- EXERCISE DESCRIPTION -
Every entry below needs to be repeated exactly.

- EXERCISE INPUTS -
= Beginning of Section =
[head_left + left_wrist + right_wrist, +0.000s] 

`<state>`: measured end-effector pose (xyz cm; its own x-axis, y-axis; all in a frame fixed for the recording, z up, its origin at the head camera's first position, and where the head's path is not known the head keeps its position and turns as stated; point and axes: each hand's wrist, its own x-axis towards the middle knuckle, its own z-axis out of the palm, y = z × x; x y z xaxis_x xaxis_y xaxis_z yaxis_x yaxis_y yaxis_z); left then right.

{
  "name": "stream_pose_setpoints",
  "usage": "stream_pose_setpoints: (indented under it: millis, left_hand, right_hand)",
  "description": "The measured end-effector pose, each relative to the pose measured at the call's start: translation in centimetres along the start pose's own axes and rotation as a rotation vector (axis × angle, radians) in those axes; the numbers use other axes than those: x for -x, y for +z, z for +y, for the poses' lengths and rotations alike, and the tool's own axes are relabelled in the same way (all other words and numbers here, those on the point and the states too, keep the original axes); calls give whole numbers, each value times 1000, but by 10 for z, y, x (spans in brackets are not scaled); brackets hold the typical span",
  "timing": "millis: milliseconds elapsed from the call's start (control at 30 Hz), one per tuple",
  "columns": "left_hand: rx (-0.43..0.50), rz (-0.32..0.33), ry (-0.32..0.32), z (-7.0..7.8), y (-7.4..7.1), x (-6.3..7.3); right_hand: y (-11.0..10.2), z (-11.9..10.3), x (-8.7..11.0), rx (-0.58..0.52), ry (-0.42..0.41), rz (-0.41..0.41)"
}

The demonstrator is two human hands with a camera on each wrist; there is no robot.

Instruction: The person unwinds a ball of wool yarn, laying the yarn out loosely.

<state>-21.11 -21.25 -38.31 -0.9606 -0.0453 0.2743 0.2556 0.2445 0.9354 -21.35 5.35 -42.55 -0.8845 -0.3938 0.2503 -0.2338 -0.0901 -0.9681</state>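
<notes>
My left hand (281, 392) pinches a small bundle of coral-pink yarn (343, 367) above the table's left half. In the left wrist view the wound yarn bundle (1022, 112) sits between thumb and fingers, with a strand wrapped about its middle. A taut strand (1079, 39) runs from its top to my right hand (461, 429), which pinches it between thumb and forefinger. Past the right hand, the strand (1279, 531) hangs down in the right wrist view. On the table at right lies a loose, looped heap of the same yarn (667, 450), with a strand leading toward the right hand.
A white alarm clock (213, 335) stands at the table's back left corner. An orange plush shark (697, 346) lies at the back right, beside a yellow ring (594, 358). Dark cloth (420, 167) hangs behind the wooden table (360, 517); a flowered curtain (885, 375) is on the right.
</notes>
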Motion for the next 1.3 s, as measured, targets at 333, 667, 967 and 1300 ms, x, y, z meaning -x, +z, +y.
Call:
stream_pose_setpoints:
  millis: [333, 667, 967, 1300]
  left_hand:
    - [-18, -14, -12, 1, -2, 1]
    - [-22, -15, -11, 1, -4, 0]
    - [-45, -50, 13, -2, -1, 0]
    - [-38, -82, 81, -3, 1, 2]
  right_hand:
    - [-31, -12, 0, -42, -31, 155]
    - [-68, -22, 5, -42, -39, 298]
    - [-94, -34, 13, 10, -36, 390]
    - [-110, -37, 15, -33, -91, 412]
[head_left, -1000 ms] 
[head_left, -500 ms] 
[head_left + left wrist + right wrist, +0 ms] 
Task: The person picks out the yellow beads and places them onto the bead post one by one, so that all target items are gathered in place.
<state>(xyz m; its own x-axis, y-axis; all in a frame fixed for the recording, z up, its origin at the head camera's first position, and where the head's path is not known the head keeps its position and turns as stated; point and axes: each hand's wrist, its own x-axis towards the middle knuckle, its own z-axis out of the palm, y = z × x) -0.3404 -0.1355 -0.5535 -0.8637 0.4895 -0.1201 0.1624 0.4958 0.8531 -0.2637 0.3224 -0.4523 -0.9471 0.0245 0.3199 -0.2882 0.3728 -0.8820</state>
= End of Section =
- RESULT FOR THIS EXERCISE -
[head_left + left_wrist + right_wrist, +0.000s] 

`<state>`: measured end-effector pose (xyz cm; its own x-axis, y-axis; all in a frame fixed for the recording, z up, its origin at the head camera's first position, and where the head's path is not known the head keeps its position and turns as stated; point and axes: each hand's wrist, its own x-axis towards the middle knuckle, its own z-axis out of the palm, y = z × x; x y z xaxis_x xaxis_y xaxis_z yaxis_x yaxis_y yaxis_z); left then right.

{
  "name": "stream_pose_setpoints",
  "usage": "stream_pose_setpoints: (indented under it: millis, left_hand, right_hand)",
  "description": "The measured end-effector pose, each relative to the pose measured at the call's start: translation in centimetres along the start pose's own axes and rotation as a rotation vector (axis × angle, radians) in those axes; the numbers use other axes than those: x for -x, y for +z, z for +y, for the poses' lengths and rotations alike, and the tool's own axes are relabelled in the same way (all other words and numbers here, those on the point and the states too, keep the original axes); calls give whole numbers, each value times 1000, but by 10 for z, y, x (spans in brackets are not scaled); brackets hold the typical span",
  "timing": "millis: milliseconds elapsed from the call's start (control at 30 Hz), one per tuple",
  "columns": "left_hand: rx (-0.43..0.50), rz (-0.32..0.33), ry (-0.32..0.32), z (-7.0..7.8), y (-7.4..7.1), x (-6.3..7.3); right_hand: y (-11.0..10.2), z (-11.9..10.3), x (-8.7..11.0), rx (-0.58..0.52), ry (-0.42..0.41), rz (-0.41..0.41)"
}

The demonstrator is two human hands with a camera on each wrist; there is no robot.

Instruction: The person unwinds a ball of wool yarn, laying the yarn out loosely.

<state>-21.11 -21.25 -38.31 -0.9606 -0.0453 0.2743 0.2556 0.2445 0.9354 -21.35 5.35 -42.55 -0.8845 -0.3938 0.2503 -0.2338 -0.0901 -0.9681</state>
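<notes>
My left hand (281, 392) pinches a small bundle of coral-pink yarn (343, 367) above the table's left half. In the left wrist view the wound yarn bundle (1022, 112) sits between thumb and fingers, with a strand wrapped about its middle. A taut strand (1079, 39) runs from its top to my right hand (461, 429), which pinches it between thumb and forefinger. Past the right hand, the strand (1279, 531) hangs down in the right wrist view. On the table at right lies a loose, looped heap of the same yarn (667, 450), with a strand leading toward the right hand.
A white alarm clock (213, 335) stands at the table's back left corner. An orange plush shark (697, 346) lies at the back right, beside a yellow ring (594, 358). Dark cloth (420, 167) hangs behind the wooden table (360, 517); a flowered curtain (885, 375) is on the right.
</notes>
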Motion for the next 1.3 s, as measured, targets at 333, 667, 967 and 1300 ms, x, y, z meaning -x, +z, +y.
Call:
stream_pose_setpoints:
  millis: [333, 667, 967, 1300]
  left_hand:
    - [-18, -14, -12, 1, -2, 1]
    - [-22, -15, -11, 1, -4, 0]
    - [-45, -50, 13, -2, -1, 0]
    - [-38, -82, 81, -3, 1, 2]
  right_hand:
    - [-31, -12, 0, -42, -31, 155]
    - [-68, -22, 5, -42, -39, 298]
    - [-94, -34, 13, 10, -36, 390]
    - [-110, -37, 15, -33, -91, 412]
[head_left, -1000 ms] 
[head_left, -500 ms] 
[head_left + left wrist + right wrist, +0 ms] 
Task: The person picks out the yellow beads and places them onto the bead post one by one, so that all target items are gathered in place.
<state>(xyz m; its own x-axis, y-axis; all in a frame fixed for the recording, z up, its origin at the head camera's first position, and where the head's path is not known the head keeps its position and turns as stated; point and axes: each hand's wrist, its own x-axis towards the middle knuckle, its own z-axis out of the palm, y = z × x) -0.3404 -0.1355 -0.5535 -0.8637 0.4895 -0.1201 0.1624 0.4958 0.8531 -0.2637 0.3224 -0.4523 -0.9471 0.0245 0.3199 -0.2882 0.3728 -0.8820</state>

What the answer needed to say has been said.